Strangely, this was the part of my argument that aroused the most criticism. Liberals and Republicans alike were certain I was lying. The Republicans thought that since colleges are commie indoctrination centers there’s no way the works I’d mention could raise objections. The liberals, meanwhile, were sure that this fancy new means of punishing people we don’t like was so righteous and good that it could only ever be wielded against evil people and evil ideas. Very few people, even those who claim to study this stuff professionally, are capable of understanding a social or cultural problem being caused by a bipartisan trend. There’s no way that an effort to silence and punish the Bad Guys could ever yield negative consequences for the Good Guys.
But, whoops! It turns out mandating that everyone become meaner and more paranoid actually does stifle productive discourse.
By definition, the mandate the we prioritize impact over intent/context is going to lead to more regressive discourse. The cotton lesson may have been pedagogically sound and politically progressive, but that doesn’t matter because its hypothetical impact could, possibly, have led to “re-trauma.” And I stressed the word hypothetical there because no coverage of the piece reported a single perspective from a student in the class–-it was just a parental complaint about something that maybe kinda coulda happened.

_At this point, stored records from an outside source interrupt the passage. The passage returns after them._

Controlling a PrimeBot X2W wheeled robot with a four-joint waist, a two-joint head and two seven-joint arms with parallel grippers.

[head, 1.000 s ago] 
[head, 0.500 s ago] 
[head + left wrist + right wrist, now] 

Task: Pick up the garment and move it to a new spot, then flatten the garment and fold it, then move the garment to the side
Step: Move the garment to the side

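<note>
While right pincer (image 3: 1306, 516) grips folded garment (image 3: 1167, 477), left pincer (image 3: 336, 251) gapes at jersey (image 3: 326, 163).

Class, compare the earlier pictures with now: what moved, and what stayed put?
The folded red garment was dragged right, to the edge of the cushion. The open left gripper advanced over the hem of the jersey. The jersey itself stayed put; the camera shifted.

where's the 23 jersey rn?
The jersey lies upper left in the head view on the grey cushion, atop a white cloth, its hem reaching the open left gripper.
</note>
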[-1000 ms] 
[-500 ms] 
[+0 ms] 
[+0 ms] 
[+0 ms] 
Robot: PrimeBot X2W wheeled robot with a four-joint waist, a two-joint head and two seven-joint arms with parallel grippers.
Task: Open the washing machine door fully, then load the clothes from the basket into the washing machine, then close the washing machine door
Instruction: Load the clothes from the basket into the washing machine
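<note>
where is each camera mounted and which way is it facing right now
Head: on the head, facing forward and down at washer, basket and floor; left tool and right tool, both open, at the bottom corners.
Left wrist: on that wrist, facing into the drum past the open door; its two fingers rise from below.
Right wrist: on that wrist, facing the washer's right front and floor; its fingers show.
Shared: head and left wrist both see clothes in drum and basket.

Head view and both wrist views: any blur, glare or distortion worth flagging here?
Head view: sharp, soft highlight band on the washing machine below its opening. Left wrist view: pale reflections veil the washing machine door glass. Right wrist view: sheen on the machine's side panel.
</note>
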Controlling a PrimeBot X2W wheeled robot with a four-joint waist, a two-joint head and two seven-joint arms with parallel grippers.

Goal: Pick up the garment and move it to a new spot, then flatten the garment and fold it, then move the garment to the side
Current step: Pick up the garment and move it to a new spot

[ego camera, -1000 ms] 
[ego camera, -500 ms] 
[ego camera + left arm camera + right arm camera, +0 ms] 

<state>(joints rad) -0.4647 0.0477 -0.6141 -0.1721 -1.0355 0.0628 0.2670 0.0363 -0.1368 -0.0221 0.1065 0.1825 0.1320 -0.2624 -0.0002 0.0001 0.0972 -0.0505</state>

As is evidenced by the rise of sensitivity readers, the woke project has gone beyond using social justice as an excuse to regulate your arbitrary pet peeves. The job of the scold is no longer simply policing norms that already exist; social justice only happens when we proactively fabricate new norms based on hypothetical offenses. This means that punishable offenses are going to become more obscure and absurd, effectively rendering it impossible to engage in any of the very difficult discussions we’re supposed to be trying to facilitate, unless they fit into an increasingly narrow template that’s so radical and disruptive it’s gotten the unanimous support of the DNC as well as every major bank and corporation.